### WORK TO COMPLETE
Once the line with "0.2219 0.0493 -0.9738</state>" is found in the entries below, print it and each following line exactly, stopping after the line with "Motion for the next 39"; print nothing else.

=== Begin Enclosure ===

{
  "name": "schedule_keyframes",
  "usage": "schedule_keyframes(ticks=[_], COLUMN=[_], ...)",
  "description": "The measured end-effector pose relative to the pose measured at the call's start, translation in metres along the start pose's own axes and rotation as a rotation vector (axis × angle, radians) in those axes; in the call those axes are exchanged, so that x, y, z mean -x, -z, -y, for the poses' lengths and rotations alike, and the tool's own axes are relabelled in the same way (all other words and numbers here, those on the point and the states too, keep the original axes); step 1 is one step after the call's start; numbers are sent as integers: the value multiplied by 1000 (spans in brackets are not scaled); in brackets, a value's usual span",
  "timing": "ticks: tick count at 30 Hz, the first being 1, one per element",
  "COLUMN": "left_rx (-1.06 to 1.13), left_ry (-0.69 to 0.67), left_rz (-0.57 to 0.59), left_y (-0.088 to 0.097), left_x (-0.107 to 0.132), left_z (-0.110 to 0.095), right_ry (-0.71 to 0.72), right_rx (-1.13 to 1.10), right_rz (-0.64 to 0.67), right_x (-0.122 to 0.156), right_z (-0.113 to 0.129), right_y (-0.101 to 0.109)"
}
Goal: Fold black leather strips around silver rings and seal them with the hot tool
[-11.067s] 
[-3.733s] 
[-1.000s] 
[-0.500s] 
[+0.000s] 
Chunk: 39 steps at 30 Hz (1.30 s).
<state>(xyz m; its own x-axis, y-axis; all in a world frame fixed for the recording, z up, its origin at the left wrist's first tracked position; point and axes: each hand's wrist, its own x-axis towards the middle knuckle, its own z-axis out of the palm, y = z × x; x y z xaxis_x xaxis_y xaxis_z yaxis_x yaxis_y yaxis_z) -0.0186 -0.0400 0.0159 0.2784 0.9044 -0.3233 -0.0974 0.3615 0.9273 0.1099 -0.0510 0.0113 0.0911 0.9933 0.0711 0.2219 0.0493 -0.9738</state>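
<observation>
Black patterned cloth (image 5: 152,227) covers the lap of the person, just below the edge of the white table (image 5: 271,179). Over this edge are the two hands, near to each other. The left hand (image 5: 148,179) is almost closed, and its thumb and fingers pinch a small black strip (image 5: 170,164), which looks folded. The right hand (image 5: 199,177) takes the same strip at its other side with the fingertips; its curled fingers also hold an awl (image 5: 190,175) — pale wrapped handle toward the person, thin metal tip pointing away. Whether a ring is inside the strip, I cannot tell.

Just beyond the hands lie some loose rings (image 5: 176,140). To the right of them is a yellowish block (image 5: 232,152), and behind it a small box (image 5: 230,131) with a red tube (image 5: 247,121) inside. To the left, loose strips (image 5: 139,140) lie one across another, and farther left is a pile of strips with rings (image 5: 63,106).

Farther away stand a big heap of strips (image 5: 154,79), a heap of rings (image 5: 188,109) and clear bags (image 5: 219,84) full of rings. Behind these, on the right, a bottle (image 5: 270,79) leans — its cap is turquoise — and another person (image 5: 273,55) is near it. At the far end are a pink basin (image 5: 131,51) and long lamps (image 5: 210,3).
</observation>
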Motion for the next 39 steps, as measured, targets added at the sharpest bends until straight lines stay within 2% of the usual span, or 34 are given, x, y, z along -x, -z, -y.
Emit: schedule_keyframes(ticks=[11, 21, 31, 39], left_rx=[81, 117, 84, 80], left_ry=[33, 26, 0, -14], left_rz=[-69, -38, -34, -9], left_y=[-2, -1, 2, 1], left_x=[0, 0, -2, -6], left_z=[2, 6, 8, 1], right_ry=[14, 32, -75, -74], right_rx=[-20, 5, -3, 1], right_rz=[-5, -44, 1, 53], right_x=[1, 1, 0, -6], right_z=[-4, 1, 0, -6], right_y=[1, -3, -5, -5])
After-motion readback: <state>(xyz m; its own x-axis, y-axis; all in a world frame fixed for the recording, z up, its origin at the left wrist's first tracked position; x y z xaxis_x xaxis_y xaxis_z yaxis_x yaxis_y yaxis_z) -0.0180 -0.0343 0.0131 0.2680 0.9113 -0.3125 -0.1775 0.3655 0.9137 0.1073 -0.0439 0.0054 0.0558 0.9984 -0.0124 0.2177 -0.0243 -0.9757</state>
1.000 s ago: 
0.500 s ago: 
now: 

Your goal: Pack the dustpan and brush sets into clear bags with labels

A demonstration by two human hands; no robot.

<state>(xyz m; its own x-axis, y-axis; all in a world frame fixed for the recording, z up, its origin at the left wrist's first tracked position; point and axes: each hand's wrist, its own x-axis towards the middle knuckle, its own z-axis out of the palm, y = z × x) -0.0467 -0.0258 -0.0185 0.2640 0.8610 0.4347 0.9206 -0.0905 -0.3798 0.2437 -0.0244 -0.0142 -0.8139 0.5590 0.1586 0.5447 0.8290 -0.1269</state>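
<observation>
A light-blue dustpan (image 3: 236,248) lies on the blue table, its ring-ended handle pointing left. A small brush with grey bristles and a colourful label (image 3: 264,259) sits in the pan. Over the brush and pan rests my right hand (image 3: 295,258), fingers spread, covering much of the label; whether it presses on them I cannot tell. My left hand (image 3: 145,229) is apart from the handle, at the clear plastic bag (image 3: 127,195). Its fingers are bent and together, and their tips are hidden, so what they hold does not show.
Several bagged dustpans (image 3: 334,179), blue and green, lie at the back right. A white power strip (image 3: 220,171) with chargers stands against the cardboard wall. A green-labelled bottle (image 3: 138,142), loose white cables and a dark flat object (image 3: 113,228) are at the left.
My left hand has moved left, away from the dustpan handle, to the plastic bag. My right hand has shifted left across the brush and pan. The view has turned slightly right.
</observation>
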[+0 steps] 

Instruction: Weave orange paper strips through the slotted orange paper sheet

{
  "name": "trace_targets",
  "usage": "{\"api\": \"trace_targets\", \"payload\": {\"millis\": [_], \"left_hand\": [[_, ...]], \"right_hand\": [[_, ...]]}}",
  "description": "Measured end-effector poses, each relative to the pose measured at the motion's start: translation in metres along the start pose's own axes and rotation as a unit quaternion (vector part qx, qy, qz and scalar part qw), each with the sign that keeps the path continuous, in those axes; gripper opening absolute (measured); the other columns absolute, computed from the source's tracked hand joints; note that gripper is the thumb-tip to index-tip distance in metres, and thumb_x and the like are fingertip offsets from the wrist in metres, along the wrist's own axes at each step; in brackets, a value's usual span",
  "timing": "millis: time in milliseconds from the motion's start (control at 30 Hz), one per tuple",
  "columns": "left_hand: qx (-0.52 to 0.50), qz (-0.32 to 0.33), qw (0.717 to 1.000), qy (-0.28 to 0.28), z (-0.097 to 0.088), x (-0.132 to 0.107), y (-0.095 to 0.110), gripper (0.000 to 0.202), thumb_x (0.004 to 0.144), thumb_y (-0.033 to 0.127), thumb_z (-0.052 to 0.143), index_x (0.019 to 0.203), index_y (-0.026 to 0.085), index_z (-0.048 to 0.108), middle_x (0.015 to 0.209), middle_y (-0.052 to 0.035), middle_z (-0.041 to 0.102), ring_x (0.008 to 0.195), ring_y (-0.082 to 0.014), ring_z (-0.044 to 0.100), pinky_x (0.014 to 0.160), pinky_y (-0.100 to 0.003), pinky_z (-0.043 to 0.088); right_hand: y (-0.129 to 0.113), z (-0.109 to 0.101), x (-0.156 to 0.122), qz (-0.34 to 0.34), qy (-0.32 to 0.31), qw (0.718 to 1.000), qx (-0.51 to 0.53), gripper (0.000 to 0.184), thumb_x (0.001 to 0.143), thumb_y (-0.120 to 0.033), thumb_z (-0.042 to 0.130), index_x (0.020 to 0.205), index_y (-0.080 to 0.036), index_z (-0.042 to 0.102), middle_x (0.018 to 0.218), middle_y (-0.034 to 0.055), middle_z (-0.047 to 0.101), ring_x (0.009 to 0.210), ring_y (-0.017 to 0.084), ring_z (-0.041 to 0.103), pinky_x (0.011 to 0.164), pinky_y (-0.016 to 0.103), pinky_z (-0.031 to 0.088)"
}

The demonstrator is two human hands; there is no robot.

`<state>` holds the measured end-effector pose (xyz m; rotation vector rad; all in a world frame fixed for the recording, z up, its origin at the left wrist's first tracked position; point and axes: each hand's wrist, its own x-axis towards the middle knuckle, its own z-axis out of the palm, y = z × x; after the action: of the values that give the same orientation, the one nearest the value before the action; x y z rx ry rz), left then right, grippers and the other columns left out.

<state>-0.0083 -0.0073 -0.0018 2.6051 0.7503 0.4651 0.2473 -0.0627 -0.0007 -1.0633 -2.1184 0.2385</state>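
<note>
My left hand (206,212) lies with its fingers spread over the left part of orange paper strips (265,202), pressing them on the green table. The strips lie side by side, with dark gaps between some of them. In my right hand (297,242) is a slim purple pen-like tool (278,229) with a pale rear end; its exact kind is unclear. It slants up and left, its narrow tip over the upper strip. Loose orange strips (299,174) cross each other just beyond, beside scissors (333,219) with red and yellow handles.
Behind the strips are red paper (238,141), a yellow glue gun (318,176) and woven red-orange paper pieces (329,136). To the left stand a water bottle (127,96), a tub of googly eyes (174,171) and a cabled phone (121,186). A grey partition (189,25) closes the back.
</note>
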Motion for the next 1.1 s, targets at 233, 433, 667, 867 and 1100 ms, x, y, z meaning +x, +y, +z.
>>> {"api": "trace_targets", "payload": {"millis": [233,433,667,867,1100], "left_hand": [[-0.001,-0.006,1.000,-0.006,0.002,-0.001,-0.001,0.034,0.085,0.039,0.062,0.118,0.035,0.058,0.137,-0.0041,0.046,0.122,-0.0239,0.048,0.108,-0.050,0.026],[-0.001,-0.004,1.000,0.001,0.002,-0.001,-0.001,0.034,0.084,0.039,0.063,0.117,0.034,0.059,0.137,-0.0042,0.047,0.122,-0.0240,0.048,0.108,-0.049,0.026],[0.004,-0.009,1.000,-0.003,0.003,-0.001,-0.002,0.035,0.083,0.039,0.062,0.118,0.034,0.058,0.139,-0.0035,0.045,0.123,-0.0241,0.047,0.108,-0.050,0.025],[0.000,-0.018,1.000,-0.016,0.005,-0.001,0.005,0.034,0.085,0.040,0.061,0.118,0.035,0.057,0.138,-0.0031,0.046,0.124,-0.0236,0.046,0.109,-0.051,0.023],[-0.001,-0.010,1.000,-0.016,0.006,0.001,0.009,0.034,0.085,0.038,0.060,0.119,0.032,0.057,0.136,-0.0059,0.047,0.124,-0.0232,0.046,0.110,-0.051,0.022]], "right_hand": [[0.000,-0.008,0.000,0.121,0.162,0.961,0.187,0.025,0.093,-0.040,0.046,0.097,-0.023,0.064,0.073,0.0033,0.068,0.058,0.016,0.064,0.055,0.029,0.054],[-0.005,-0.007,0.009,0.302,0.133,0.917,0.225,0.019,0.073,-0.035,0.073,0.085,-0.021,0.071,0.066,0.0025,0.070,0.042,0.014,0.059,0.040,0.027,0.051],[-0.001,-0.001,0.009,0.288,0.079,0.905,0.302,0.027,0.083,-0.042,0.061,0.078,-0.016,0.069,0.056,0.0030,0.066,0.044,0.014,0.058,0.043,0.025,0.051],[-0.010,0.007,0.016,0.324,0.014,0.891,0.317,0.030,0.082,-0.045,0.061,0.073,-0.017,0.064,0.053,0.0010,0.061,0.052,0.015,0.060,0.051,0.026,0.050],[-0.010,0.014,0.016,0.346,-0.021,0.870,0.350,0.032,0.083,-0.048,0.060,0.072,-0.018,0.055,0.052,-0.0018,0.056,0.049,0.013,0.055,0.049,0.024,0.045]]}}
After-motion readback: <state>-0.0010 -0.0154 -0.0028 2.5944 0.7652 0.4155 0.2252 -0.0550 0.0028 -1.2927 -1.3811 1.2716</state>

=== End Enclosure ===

### THE ANSWER
<state>(xyz m; its own x-axis, y-axis; all in a world frame fixed for the recording, z up, its origin at the left wrist's first tracked position; point and axes: each hand's wrist, its own x-axis towards the middle knuckle, its own z-axis out of the palm, y = z × x; x y z xaxis_x xaxis_y xaxis_z yaxis_x yaxis_y yaxis_z) -0.0186 -0.0400 0.0159 0.2784 0.9044 -0.3233 -0.0974 0.3615 0.9273 0.1099 -0.0510 0.0113 0.0911 0.9933 0.0711 0.2219 0.0493 -0.9738</state>
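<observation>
Black patterned cloth (image 5: 152,227) covers the lap of the person, just below the edge of the white table (image 5: 271,179). Over this edge are the two hands, near to each other. The left hand (image 5: 148,179) is almost closed, and its thumb and fingers pinch a small black strip (image 5: 170,164), which looks folded. The right hand (image 5: 199,177) takes the same strip at its other side with the fingertips; its curled fingers also hold an awl (image 5: 190,175) — pale wrapped handle toward the person, thin metal tip pointing away. Whether a ring is inside the strip, I cannot tell.

Just beyond the hands lie some loose rings (image 5: 176,140). To the right of them is a yellowish block (image 5: 232,152), and behind it a small box (image 5: 230,131) with a red tube (image 5: 247,121) inside. To the left, loose strips (image 5: 139,140) lie one across another, and farther left is a pile of strips with rings (image 5: 63,106).

Farther away stand a big heap of strips (image 5: 154,79), a heap of rings (image 5: 188,109) and clear bags (image 5: 219,84) full of rings. Behind these, on the right, a bottle (image 5: 270,79) leans — its cap is turquoise — and another person (image 5: 273,55) is near it. At the far end are a pink basin (image 5: 131,51) and long lamps (image 5: 210,3).
</observation>
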Motion for the next 39 steps, as measured, targets added at the sharpest bends until straight lines stay within 2% of the usual span, or 34 are given, x, y, z along -x, -z, -y.

The response to this exercise has been given in full.